“The way it is, is this,” says Quinlan. He grips my papers with his fists. He stretches his neck chin-up, and a tendon clicks. “They were basically happy with you. They liked you. As such. We went a step beyond ourselves. You weren’t the person they were looking for, do you get me?”

I nod.

“So we go back and redraw the roadmap.” He invokes a map on the monitor and zooms into the business district far up the quays. He turns the monitor a tad towards me. It takes me a moment to realise that ‘roadmap’ was just a metaphor, and has nothing to do with this map we are looking at. He just wants to show me how to get to the next job. Or ‘role’ as he calls them.

“There’s a woman there went off and had a baby and left them in the lurch. It’s nothing only filing and typing. And that we know you can do, Clive.”

Another three-monther. Another job where they give me strange looks. They just want someone bright and bubbly to make a nice profile at the photocopier. Instead they get me.

“What’s the actual job title?”

“Ah something administrative something. It’ll be on the placement. But you know the score by now. You’ll be reporting to the accounts director, name of … Camilla Leddy.
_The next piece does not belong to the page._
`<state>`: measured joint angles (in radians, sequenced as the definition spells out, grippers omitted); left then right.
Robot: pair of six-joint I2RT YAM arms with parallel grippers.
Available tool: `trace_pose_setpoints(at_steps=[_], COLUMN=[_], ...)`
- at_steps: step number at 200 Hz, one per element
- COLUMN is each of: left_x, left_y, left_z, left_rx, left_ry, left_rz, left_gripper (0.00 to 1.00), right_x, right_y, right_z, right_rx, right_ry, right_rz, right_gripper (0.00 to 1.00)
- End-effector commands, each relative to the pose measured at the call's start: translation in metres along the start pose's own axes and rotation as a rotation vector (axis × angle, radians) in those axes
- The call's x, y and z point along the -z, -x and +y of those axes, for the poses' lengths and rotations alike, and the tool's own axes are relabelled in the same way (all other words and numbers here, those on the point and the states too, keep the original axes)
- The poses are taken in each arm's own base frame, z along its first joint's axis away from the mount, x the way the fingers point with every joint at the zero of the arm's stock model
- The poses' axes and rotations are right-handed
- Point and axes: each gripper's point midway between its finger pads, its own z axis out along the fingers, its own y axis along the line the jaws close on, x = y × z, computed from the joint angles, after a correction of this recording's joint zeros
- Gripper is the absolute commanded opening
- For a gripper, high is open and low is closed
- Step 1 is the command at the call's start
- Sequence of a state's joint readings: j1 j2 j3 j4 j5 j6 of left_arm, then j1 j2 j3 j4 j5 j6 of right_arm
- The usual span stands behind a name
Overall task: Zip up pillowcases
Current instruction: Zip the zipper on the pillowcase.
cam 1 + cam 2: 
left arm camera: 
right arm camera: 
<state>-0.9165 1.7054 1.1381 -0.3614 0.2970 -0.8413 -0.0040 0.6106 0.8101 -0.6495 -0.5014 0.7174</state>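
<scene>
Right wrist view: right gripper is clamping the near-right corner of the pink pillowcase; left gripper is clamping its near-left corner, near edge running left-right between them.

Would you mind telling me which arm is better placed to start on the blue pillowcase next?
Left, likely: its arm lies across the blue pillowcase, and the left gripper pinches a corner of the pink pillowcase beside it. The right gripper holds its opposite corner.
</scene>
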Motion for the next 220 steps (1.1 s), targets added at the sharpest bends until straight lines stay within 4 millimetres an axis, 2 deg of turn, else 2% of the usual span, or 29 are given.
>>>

As I say it’s mainly the filing and typing, but if they ask you to do a bit of telephoning, there’s no problem there, is there?”


Once again Quinlan stresses how central the location is, and that there are several cafés in the vicinity, a sandwich bar, and a park with flowers. He talks in a common-sense tone, and so I assume there really must be temps who value such things, who might refuse a job where there is no café or park close by. In any case, these assignments are all the same as regards pay: minimum plus fifty, seven hours per day.

“Don’t worry Clive, they’re not looking for a Harvard MBA.”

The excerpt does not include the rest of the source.